What happened today:
1. **V4 Lite is being silently updated in production.** AIBase reported today that DeepSeek quietly pushed a new V4 Lite version tagged "0302". Community testers report a massive quality jump in logic, code generation, and aesthetics – now reportedly on par with Claude Sonnet 4.6. This strongly suggests DeepSeek is actively fine-tuning V4 models right before the official launch. (Source: AIBase)
2. **36kr published a new article** titled "The Entire Village Anticipates DeepSeek to Join for Dinner" – confirming the entire Chinese tech industry is waiting for V4. (Source: 36kr)
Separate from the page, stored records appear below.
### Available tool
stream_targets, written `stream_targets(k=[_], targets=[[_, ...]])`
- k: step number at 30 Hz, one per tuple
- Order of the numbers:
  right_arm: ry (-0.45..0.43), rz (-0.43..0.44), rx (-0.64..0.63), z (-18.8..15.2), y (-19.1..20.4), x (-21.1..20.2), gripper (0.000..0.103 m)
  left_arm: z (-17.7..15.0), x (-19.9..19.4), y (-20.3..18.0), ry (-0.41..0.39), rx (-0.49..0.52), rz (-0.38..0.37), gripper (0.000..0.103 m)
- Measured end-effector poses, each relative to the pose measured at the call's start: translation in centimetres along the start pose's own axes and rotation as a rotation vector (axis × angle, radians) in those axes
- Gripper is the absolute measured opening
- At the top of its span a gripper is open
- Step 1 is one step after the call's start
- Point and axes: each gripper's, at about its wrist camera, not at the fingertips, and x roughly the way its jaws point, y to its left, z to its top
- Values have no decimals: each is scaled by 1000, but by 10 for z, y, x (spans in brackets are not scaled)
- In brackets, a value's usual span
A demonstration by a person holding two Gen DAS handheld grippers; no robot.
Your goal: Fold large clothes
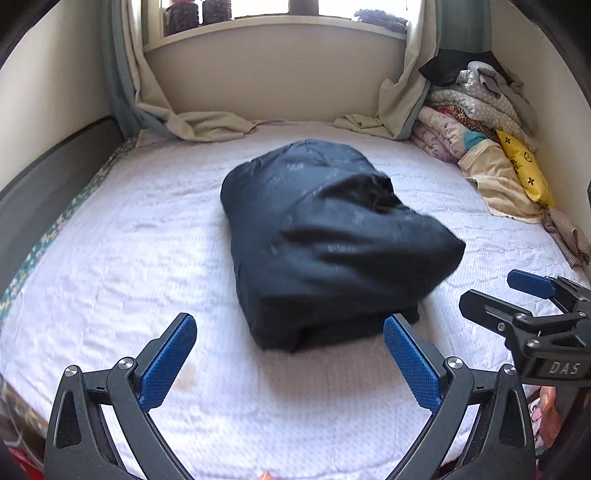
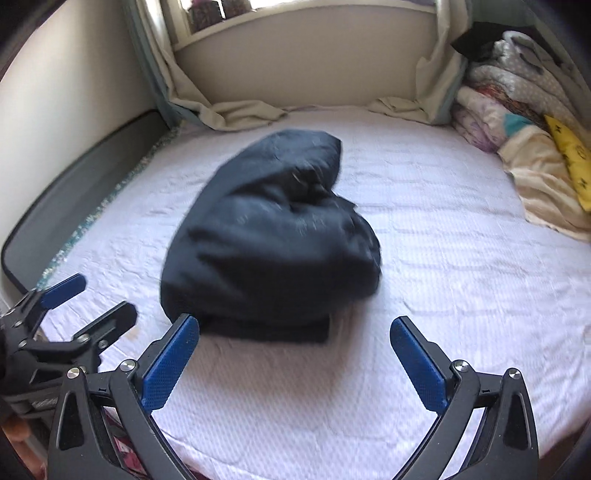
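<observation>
**Dark garment bundled on the bed, both claws spread and empty**

We are looking along two claws toward a bed covered in a white quilted sheet [image 1: 129, 240]. A dark navy garment [image 1: 325, 243] is lying in a folded, puffy bundle near the middle of the mattress, its near edge showing stacked layers. It is looking slightly blurred in both views, so we are not certain what kind of garment it is; possibly a padded jacket.

Our left claw [image 1: 290, 360] is hovering just short of the bundle's near edge, its blue-padded fingers spread wide and gripping nothing. Our right claw [image 2: 295, 363] is likewise standing wide apart and empty, near the bundle's front edge but apart from it. In the left wrist view the right claw is showing at the right edge, off to the side of the garment.

A pile of folded bedding [image 1: 476, 122] with a yellow cushion [image 1: 524, 168] is sitting in the far right corner. Pale curtains [image 1: 207, 123] are draping onto the mattress below the window [image 1: 280, 7].
</observation>
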Motion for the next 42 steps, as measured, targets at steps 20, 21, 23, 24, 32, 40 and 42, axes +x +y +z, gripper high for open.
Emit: stream_targets(k=[20, 21, 23, 24, 32, 40, 42], targets=[[-31, -103, -13, -43, 0, -20, 103, -31, -17, 4, -31, -36, 91, 102], [-34, -100, -13, -43, 0, -20, 103, -31, -18, 4, -38, -35, 93, 102], [-41, -98, -18, -44, 2, -21, 103, -31, -19, 5, -46, -34, 105, 102], [-41, -99, -18, -44, 2, -21, 103, -31, -19, 5, -46, -35, 106, 102], [-39, -97, 4, -42, 0, -23, 103, -31, -19, 6, -49, -46, 91, 102], [-38, -101, -4, -42, 0, -22, 103, -30, -19, 9, -50, -63, 72, 102], [-39, -103, -3, -42, 0, -22, 103, -30, -18, 9, -45, -67, 71, 102]])
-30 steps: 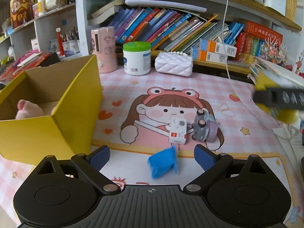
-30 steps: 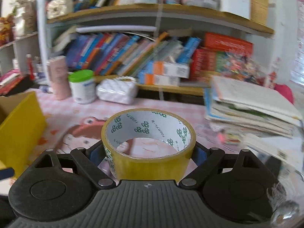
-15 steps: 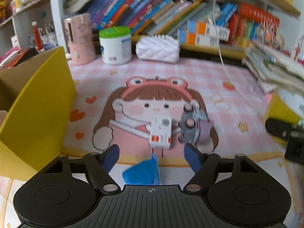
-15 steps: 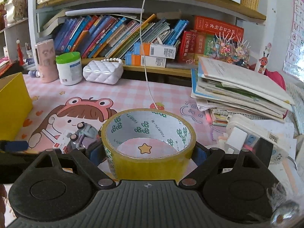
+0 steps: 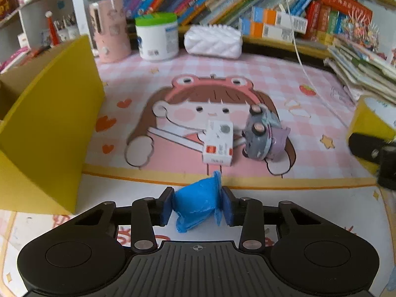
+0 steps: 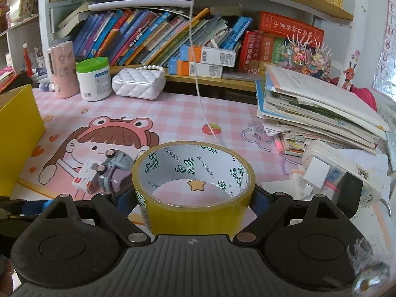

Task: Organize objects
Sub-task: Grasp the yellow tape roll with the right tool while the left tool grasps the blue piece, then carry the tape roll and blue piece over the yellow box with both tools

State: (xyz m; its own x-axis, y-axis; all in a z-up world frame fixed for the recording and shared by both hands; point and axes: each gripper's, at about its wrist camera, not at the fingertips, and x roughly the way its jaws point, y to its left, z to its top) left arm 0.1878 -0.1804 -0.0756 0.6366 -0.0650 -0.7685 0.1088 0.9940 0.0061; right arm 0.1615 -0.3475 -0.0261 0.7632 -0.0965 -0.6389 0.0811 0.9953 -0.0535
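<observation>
Left gripper is closed on a crumpled blue piece, both blue pads pressed against its sides, low over the white border of the pink desk mat. Right gripper clamps a yellow tape roll across its outer wall, hole facing up, star print on the mat visible through it.

Just ahead of the blue piece: a small white box with red labels, and touching its right side a grey toy car tipped with wheels showing. Both sit on the cartoon girl print, mid-mat.

Yellow box stands at the left mat edge, open top, near wall tall; a strip of bare mat lies between it and the white box. Back edge is lined by a pink cup, a green-lidded jar and a white quilted purse, set against the bookshelf. Right side is hemmed by a stack of papers and books and a power strip with a plug. A white cord hangs down to the mat near the strawberry print.
</observation>
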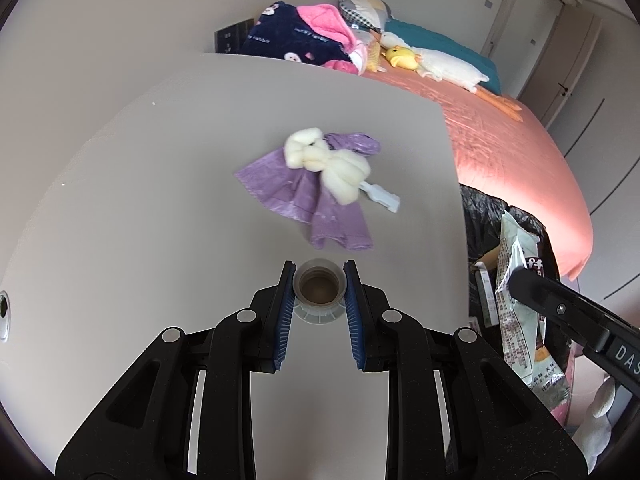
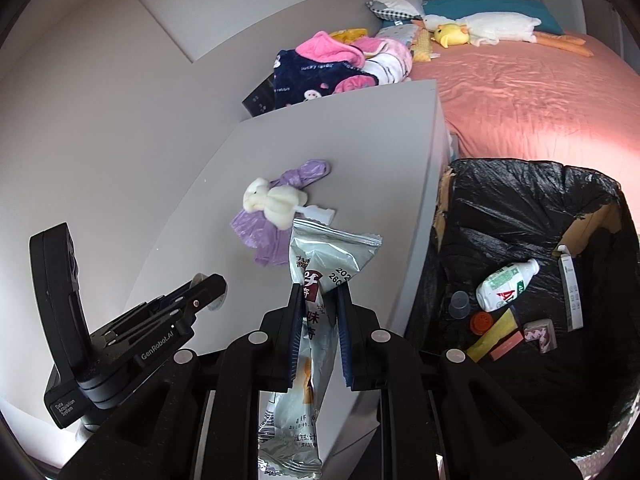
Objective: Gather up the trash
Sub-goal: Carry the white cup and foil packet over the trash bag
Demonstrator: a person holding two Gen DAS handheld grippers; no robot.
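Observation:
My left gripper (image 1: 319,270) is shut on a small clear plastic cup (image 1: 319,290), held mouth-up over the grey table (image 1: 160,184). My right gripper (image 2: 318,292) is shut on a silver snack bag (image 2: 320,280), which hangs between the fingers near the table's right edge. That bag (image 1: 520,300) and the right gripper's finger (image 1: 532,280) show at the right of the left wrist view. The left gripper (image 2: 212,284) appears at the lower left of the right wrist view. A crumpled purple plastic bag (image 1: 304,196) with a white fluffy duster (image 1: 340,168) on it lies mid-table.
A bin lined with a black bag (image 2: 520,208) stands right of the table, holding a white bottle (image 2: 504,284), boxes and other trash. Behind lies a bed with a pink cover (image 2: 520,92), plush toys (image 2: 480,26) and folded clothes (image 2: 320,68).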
**Edit 04.03.2026 – Why not today, why Thursday is THE day**
March 4 passed without a release – and that makes strategic sense.
**Why not today:**
* CPPCC opening day = all Chinese media focused on politics, V4 would've been buried
* Shanghai Composite dropped 0.98% to 4,082 (4-week low) – bad sentiment to release into
* Beijing evening release window (8-10 PM BJT) has passed
**Why Thursday March 5 is the perfect storm:**
* **NPC opens tomorrow morning** – Premier Li Qiang delivers Government Work Report with AI & tech as centerpiece of the new Five-Year Plan. Morning: politics declares AI a national priority → Evening: DeepSeek delivers the proof
* **BYD "disruptive technology" event same day** – DiPilot 5.0, Blade 2.0, DM 6.0 reveal. Global headline: "China showcases two AI breakthroughs in one day"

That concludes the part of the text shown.